Task description: Retype each line below precisely and omit all images.
--- Provided material ---
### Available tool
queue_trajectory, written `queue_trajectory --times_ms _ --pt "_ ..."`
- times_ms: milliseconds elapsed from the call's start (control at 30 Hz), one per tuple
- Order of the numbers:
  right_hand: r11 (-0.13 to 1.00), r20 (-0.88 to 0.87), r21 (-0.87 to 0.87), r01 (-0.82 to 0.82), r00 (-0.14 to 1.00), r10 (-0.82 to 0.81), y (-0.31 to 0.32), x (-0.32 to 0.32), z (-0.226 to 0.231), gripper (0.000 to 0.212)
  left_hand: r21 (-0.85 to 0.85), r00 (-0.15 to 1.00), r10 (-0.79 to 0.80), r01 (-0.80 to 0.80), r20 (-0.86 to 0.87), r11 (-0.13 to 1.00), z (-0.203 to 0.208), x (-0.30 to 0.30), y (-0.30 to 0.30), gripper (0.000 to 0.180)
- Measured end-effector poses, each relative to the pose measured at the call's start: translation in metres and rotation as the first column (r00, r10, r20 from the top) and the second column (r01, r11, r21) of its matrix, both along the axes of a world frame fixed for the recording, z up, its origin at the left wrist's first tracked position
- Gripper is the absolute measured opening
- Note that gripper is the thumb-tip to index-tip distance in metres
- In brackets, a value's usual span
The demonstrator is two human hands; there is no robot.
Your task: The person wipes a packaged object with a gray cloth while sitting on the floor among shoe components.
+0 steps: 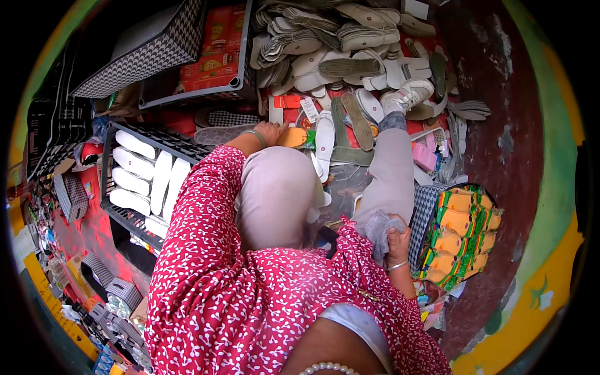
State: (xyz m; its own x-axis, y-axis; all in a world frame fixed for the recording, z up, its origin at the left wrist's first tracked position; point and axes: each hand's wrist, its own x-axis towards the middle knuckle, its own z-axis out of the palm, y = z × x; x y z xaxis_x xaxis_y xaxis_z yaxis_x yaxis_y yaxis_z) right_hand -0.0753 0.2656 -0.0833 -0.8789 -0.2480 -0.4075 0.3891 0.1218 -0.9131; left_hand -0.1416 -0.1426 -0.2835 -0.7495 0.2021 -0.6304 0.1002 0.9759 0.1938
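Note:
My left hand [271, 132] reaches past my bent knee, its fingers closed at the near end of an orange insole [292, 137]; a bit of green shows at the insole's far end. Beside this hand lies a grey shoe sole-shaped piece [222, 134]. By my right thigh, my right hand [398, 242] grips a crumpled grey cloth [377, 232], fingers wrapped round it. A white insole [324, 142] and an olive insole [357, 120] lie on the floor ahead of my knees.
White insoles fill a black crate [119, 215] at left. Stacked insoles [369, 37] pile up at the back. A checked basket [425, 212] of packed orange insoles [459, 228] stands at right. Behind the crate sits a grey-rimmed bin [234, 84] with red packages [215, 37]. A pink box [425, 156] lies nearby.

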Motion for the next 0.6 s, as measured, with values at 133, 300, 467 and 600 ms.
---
Answer to this task:
### Available tool
queue_trajectory, written `queue_trajectory --times_ms _ --pt "_ ..."`
- times_ms: milliseconds elapsed from the call's start (control at 30 Hz), one per tuple
- Order of the numbers:
  right_hand: r11 (-0.13 to 1.00), r20 (-0.88 to 0.87), r21 (-0.87 to 0.87), r01 (-0.82 to 0.82), r00 (-0.14 to 1.00), r10 (-0.82 to 0.81), y (-0.31 to 0.32), x (-0.32 to 0.32), z (-0.226 to 0.231), gripper (0.000 to 0.212)
  left_hand: r21 (-0.85 to 0.85), r00 (-0.15 to 1.00), r10 (-0.79 to 0.80), r01 (-0.80 to 0.80), r20 (-0.86 to 0.87), r11 (-0.13 to 1.00), z (-0.203 to 0.208), x (-0.30 to 0.30), y (-0.30 to 0.30), gripper (0.000 to 0.180)
- Measured end-effector poses, each relative to the pose measured at the call's start: translation in metres and rotation as the first column (r00, r10, r20 from the top) and the second column (r01, r11, r21) of its matrix, both along the axes of a world frame fixed for the recording, z up, its origin at the left wrist's first tracked position
- Gripper is the absolute measured opening
- Note that gripper is the thumb-tip to index-tip distance in metres
- In brackets, a value's usual span
The demonstrator is two human hands; there is no robot.
Your task: The person wipes a packaged object with a gray cloth while sitting on the floor among shoe components.
+0 steps: 
State: (xyz m; its own x-axis, y-axis; all in a world frame fixed for the recording, z up, its origin at the left wrist's first tracked position; point and axes: each hand's wrist, its own x-axis towards the middle knuckle, its own z-axis out of the palm, y = z × x; x y z xaxis_x xaxis_y xaxis_z yaxis_x yaxis_y yaxis_z) right_hand -0.0753 0.2656 -0.0833 -0.8789 -0.2480 -0.4075 0.3891 0.1218 -0.9131; left_hand -0.1416 -0.1426 -0.2835 -0.7495 0.2021 -0.6304 0.1002 0.9759 0.1938
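Note:
My left hand [271, 132] reaches past my bent knee, its fingers closed at the near end of an orange insole [292, 137]; a bit of green shows at the insole's far end. Beside this hand lies a grey shoe sole-shaped piece [222, 134]. By my right thigh, my right hand [398, 242] grips a crumpled grey cloth [377, 232], fingers wrapped round it. A white insole [324, 142] and an olive insole [357, 120] lie on the floor ahead of my knees.
White insoles fill a black crate [119, 215] at left. Stacked insoles [369, 37] pile up at the back. A checked basket [425, 212] of packed orange insoles [459, 228] stands at right. Behind the crate sits a grey-rimmed bin [234, 84] with red packages [215, 37]. A pink box [425, 156] lies nearby.
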
Motion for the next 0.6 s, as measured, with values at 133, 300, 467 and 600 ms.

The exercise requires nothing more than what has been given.